Weird Plastic Surgeon

Transcribed from: Comedy Central
Transcribed by: M. Howie
Cast: Mark: Hello, doctor.

[Dave extends his arm across his desk, and they shake hands.]

Dave: Mr. Divyk.

Mark: Hi.

Dave: Have a seat.

[Mark and Dave sit down.]

Mark: Um, I guess I should start by saying I feel, uh, a little nervous about seeing a plastic surgeon, um...

Dave: Well, imagine how nervous I feel about being a plastic surgeon.

[They both laugh, and Mark relaxes a bit.]

Mark: Thank you. Um, alright, what I wanted done is --

Dave: No no no no, let's not rush straight into business, let's uh, just sit and chat for a second, just uh, tell me, what's new?

Mark: Well, uh, I don't know, what's new with you?

Dave: Well, I'm glad you ask -- I'm gradually turning my assistant into a rat.

Mark: [looking a bit confused] A rat.

Dave: Shh! He has excellent hearing.

Mark: What do you -- what do you mean?

[Kevin, with rat's ears and protruding rat's teeth, rushes into the office, wearing a white lab coat and acting very much like a rodent, his nose twitching.]

Kevin: [in a very high-pitched voice] Did you call me?

Dave: No, nobody called you.

Kevin: Are you sure?

Dave: Yes, I'm sure.

Kevin: I'll sit here just in case you need me.

[Kevin sits in a chair by the door. Dave opens the top right drawer of his desk and takes out a slice of swiss cheese, which he shakes temptingly toward Kevin. Dave throws the cheese out into the hall, and after a moment of trying to resist, Kevin goes after it.]

Dave: There, now we can talk. So you were interested in a, uh, full facelift was it?

Mark: No, no. I- I just wanted to have this mole removed.

[Mark points at the mole on his left cheek.]

Dave: Hmm. Well, let me run this past you. What I see for you is one big eye!

Mark: Oh?

Dave: [growing agitated, his voice growing louder] Look, I'm not mad, I'm not mad, I'M NOT MAD!
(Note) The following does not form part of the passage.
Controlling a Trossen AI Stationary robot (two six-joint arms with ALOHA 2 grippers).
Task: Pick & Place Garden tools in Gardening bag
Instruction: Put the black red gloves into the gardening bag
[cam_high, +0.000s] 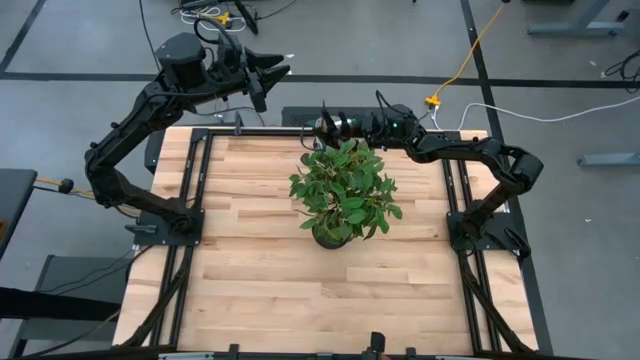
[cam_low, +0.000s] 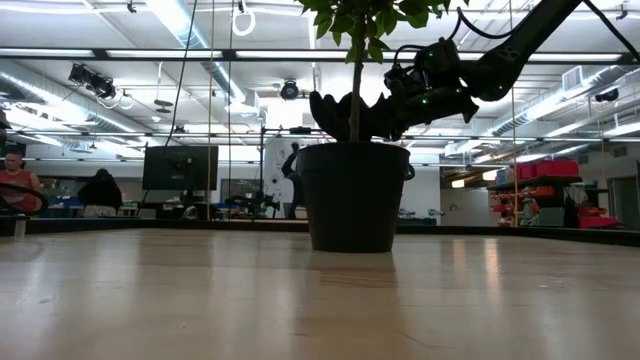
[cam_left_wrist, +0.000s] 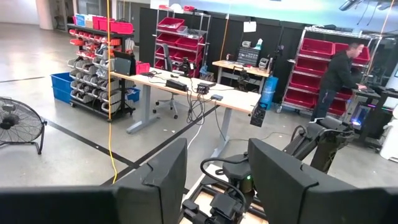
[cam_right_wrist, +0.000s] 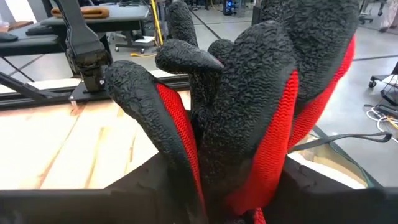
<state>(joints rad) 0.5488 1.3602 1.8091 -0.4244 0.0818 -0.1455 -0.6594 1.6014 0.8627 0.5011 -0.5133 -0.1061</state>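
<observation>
A pair of red-and-black gloves (cam_right_wrist: 249, 112), the only garden tool in view, sticks out of my right gripper (cam_high: 340, 127) above the table's far edge, just behind the potted plant (cam_high: 345, 190). In the low view the gloves (cam_low: 345, 115) show behind the plant's stem, in front of my right gripper (cam_low: 395, 110). My left gripper (cam_high: 270, 70) hangs open and empty, high up beyond the table's far left corner. The gardening bag is out of view. My right gripper holds the two gloves together by their lower part (cam_right_wrist: 239, 199), below the glove fingers, between its two fingers. It comes in about level from the table's right side. The gloves are clear of the table, glove fingers spread and pointing away from the gripper.
The leafy plant stands in a dark pot (cam_low: 352, 195) at the middle of the wooden table (cam_high: 250, 280). Its foliage reaches close to the held gloves. Black frame rails (cam_high: 185, 230) run along the left and right sides. People are in the room behind.
</observation>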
[Kevin staggers by, squealing, with his hands held up over his ears.]

Mark: Y- y'know, I- I have reason to believe I've mad a mistake, [getting up and going toward the door] I- I think I'll just be going.

Dave: Look, I'm not mad, but I am going mad, so there is a discount.

Mark: [stopping in the doorway] How much of a discount?

Dave: Well, I'm sure we could come to something, uh --

[Kevin enters, throwing Mark aside and into the door.]

Kevin: I just saw my reflection in the water dish. You've made me a freak!

Dave: Run! Save yourself!

[Mark runs out of the office. Kevin climbs over Dave's desk and lunges at him, grabbing at his shoulders and shaking him.]

Dave: No! No!

Kevin: You've played God once too often, and now you're going to meet God!

[Kevin throws Dave to the floor behind the desk. We hear loud, wet chewing noises. After a moment, the noises stop and Kevin stands in a threatening pose, with blood around his mouth and on his fingers. The words "TO BE CONTINUED..." appear on the screen, and police sirens can be heard in the background. The words disappear, and a cop enters the office. The cop shoots Kevin, and Kevin slumps into a chair, dead. "THE END" appears on the screen.]